Number Six has wifi and five free public computers that are first come first served and if no one is waiting the 45 minute sessions can be extended. They have around 17,000 books, magazines, graphic novels and a small selection of media that people can borrow, but most videos and DVDs must be viewed in the building. Cards are free for residents and with the Aleph System, customers can borrow from any library in Chile. The 2000 cardholders can check out three items for a week or more depending on demand.
It seems wherever you turn, the cultural heritage and bountiful beauty of the country are celebrated and old black and white photos of indigenous people and past events emphasize this. Ninfa proudly showed me volumes by Pablo Neruda and Isabel Allende, perhaps the country’s most well known literary icons, and a prehistory of Chile. Number 6 also has a sound archive for Patagonia and Tierra del Fuego with 737 recordings spread over fifty compact discs. On National Heritage Day, #6 hosts programs and last year to commemorate Chilean chanteuse Violeta Parra, they positioned a speaker to play her songs onto the street.
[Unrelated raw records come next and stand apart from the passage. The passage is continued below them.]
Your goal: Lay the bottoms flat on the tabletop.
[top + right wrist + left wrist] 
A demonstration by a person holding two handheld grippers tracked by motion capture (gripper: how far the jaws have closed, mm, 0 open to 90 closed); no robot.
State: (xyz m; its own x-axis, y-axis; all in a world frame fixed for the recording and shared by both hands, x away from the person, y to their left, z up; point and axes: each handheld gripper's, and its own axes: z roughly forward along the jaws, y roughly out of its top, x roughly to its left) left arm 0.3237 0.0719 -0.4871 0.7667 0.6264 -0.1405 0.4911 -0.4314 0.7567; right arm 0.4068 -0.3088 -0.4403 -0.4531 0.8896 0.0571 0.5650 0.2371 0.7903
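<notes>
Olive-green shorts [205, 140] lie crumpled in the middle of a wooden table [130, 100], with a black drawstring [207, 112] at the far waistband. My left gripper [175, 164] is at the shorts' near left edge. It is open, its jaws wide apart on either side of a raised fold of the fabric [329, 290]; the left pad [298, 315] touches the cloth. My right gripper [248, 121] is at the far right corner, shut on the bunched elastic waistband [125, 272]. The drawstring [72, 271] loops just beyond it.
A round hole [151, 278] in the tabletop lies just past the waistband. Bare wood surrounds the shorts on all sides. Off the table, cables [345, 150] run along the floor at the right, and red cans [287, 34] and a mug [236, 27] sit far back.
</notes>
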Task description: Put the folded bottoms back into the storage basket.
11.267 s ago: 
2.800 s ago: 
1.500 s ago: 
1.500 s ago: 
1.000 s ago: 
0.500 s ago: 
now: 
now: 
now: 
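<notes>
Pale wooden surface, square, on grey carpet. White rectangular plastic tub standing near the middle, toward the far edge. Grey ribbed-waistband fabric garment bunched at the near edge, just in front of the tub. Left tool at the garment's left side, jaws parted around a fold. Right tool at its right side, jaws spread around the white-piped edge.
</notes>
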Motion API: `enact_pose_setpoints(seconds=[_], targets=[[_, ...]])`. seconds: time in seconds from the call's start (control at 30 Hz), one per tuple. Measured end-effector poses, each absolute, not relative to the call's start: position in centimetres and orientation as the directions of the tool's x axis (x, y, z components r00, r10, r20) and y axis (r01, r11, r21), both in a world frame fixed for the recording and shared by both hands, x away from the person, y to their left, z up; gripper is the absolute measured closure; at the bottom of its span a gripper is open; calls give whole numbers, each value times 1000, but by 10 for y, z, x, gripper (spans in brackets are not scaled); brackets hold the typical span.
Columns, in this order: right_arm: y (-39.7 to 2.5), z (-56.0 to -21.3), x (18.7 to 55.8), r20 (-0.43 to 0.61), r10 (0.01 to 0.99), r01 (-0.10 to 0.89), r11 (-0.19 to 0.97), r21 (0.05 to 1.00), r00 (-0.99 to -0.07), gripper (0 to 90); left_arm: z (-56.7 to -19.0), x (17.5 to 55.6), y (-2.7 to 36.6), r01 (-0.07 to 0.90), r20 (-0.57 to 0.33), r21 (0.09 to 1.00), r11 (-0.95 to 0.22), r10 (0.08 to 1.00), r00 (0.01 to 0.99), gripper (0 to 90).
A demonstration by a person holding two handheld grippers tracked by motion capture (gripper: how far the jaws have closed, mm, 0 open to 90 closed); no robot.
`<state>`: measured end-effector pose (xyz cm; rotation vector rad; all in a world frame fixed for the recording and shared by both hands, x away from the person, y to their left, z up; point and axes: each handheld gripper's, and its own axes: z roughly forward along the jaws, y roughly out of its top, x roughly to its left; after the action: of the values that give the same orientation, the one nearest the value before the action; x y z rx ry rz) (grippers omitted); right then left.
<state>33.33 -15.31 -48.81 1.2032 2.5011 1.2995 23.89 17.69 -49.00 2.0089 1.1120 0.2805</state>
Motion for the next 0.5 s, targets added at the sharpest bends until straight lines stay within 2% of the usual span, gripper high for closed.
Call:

It’s been a fascinating tour and I feel so welcomed. Ninfa is lovely and personable as she rattles off answers to my questions, but my Spanish is so bad I can’t understand much until patron Vicky Guisande pops in. Now living in Croatia, but here on family matters, her work in the tourism industry ensures her English is great. What a stroke of luck! Vicky was tremendously helpful in garnering information for this post, though all mistakes here are mine – well, perhaps a few are Google Translator’s as a question about home delivery, their service for those too sick to leave the house, came back implying home birth 😉
I was so impressed by the dedication and hard work of the #6 employees. Everyone is very committed to improving the lives of the population by bringing them books and activities. Citizens of this remote city are truly blessed to have such a marvelous library!